> Task brief:
Your answer should consist only of the lines below from the one with "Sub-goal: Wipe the" through the one with "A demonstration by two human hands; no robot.", copied exactly.

-------- Exercise materials --------

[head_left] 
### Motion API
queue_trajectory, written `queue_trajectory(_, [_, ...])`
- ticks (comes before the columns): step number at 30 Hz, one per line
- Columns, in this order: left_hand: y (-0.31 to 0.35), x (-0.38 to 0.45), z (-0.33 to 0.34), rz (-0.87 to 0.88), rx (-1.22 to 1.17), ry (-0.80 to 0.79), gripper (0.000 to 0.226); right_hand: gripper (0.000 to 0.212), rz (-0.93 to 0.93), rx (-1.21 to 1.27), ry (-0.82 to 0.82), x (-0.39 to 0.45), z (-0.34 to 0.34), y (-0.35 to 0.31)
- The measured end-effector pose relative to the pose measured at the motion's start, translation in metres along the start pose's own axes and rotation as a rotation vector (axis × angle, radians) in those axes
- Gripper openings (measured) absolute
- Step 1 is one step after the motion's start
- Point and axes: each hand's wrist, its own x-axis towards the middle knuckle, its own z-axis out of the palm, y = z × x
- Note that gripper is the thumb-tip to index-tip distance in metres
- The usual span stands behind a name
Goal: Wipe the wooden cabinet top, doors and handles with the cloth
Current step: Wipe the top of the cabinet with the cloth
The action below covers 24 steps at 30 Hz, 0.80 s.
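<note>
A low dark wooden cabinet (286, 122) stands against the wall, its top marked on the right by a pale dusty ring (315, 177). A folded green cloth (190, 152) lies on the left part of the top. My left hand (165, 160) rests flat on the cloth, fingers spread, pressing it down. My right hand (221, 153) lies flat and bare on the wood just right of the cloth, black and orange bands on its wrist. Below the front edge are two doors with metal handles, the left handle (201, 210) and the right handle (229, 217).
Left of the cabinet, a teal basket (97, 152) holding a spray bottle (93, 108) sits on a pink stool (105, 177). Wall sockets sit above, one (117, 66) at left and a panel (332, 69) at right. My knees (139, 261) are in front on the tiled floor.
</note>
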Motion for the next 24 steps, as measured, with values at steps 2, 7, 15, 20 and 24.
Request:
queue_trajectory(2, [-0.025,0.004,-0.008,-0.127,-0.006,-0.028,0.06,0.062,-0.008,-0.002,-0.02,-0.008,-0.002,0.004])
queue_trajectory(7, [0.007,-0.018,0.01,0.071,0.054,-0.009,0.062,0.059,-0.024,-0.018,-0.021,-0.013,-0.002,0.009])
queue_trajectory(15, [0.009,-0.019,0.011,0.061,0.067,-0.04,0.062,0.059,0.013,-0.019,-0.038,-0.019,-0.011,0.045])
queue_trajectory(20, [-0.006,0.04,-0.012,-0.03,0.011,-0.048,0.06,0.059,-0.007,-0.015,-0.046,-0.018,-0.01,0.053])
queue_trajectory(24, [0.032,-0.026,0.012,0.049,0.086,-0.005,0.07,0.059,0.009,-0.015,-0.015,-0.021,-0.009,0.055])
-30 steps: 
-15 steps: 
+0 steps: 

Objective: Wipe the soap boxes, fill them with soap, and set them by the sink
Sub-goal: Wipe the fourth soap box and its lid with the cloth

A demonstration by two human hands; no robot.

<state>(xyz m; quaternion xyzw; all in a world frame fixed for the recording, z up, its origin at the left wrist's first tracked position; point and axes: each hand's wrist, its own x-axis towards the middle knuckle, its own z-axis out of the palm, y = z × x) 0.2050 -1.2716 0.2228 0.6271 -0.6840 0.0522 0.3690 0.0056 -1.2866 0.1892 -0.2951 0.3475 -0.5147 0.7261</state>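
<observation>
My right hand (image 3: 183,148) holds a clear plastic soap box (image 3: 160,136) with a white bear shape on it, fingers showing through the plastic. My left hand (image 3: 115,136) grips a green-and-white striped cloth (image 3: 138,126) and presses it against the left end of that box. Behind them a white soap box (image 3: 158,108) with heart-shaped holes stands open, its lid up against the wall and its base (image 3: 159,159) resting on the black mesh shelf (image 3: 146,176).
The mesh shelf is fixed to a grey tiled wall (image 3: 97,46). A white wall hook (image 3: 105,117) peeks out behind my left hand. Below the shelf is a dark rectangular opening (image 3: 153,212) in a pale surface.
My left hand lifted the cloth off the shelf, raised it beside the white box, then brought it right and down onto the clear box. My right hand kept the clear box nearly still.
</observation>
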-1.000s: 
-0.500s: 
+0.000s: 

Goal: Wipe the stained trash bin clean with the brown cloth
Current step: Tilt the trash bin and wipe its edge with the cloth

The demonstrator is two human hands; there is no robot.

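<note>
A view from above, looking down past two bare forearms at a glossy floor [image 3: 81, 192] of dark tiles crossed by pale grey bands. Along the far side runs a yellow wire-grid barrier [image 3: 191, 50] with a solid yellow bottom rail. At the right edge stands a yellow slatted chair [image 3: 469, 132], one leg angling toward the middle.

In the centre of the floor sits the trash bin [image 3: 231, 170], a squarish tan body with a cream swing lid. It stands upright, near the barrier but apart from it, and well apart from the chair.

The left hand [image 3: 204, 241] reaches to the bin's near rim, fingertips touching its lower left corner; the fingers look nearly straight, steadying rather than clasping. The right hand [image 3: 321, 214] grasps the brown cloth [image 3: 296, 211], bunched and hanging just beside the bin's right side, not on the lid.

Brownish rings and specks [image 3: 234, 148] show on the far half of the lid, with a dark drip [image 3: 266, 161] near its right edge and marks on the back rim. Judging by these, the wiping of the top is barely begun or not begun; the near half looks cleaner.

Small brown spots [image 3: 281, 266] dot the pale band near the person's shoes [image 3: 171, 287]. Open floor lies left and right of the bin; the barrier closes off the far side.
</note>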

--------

> Reply to the exercise:
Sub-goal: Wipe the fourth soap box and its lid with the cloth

A demonstration by two human hands; no robot.

That completes the answer, and no more is expected.